Doesn’t that say it all? He got used to feeling lousy – that’s all. He adapted to feeling lousy because it took more energy and effort to feel good. Lots of people go that route and I have no doubt you know a few. Maybe you have made that choice yourself.

And my last example is that of a man who gradually adapted to corrupt business practices in the environment in which he was working. At first he was shocked by the sale of subprime mortgages. He knew that his bank was encouraging its mortgage staff to give mortgages to people who essentially did not qualify for their loans or worse, who did not really understand the terms of the loans. But he stayed with it and little by little, he started to tell himself that he needed the job, the money, and everyone seemed to be happy about the outcome. But he admitted that in his gut, he knew the whole thing was rotten.

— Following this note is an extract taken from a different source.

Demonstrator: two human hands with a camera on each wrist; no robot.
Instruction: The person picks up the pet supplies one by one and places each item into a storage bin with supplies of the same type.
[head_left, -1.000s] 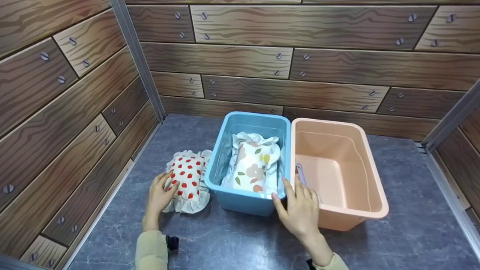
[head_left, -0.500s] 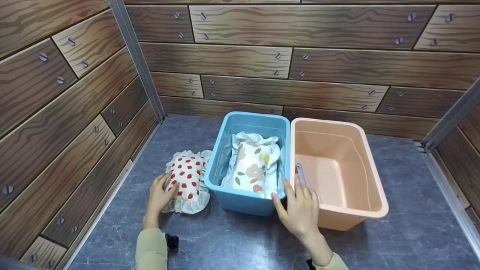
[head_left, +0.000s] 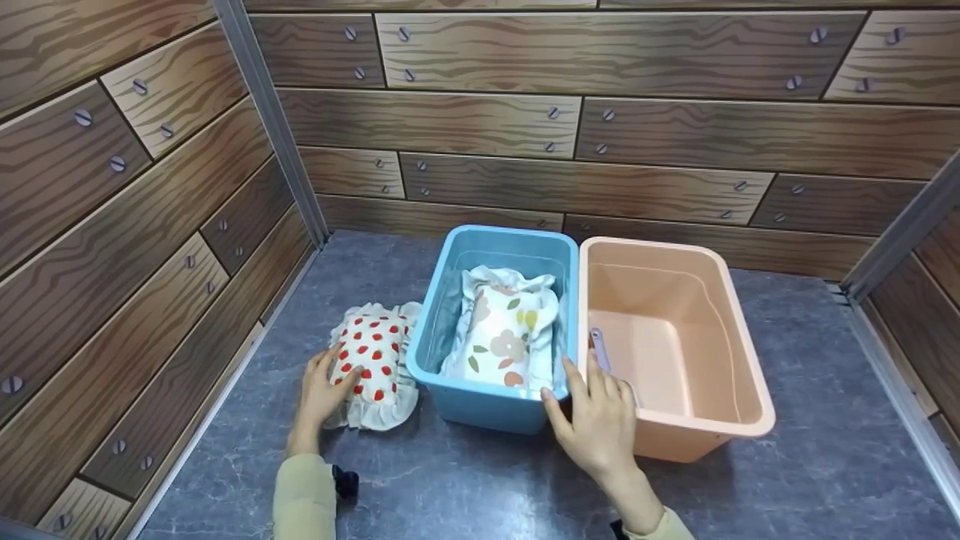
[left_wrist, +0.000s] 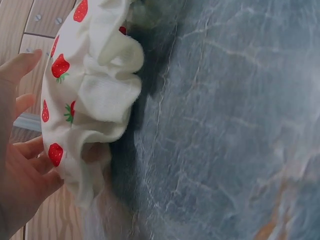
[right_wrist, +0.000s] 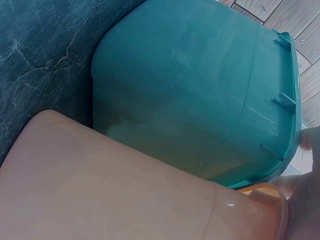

By the time I met him, the mortgage crisis had occurred and he was filled with remorse for how he had contributed to what ended up being a global financial nightmare, not to mention the many people who ultimately lost their homes.

Adapting to the shadow side of our lives or to ourselves ultimately leads us to a type of moral or ethical or psychic bankruptcy. There is no other alternative but to end up in the gravity field of one or more of those patterns, as we end up abdicating our personal choice to either individuals or circumstances. Endless choices of what are essentially acts of self-betrayal can produce no other consequences than to lead us to what Buddha calls the First World, a type of hell of our own making. Sometimes circumstances greater than our own hand place us in that First World, such as natural disasters or war, accidents, unforeseen financial disasters (an Enron, for example) or indeed an illness that happens in spite of how carefully we’ve attended to our health.

Signs that you are in the First World are that you feel completely and fully powerless and even hopeless. You can feel as if there is absolutely no way out. It is understandable that a person would give in to the weight of this state of mind and heart. In the First World, all things appear to be exactly what they are not; that is, everything appears to never change, to never end, to never have purpose or meaning. And that, too, is understandable.

Most often we find ourselves in the First World as a result of our own choices. As I said, there are the exceptions such as the ones I’ve listed above, but let me ask you, “How many people do you know who have actually experienced a natural disaster and been fully wiped out?”

Most people find their way into the First World slowly, gradually because they have adapted to negative patterns in their lives that have chipped away at their stamina or their self-esteem or their common sense. Like the frog in the pot of water that doesn’t notice the water coming to a boil until it is too late, the same holds true for so many of us who gradually adapt to our patterns that sabotage our well-being or that are destructive in our environment. Although it’s rare that we end up in a situation in which it’s actually too late to make a change, it’s often that we do not wake up until we find ourselves at that point.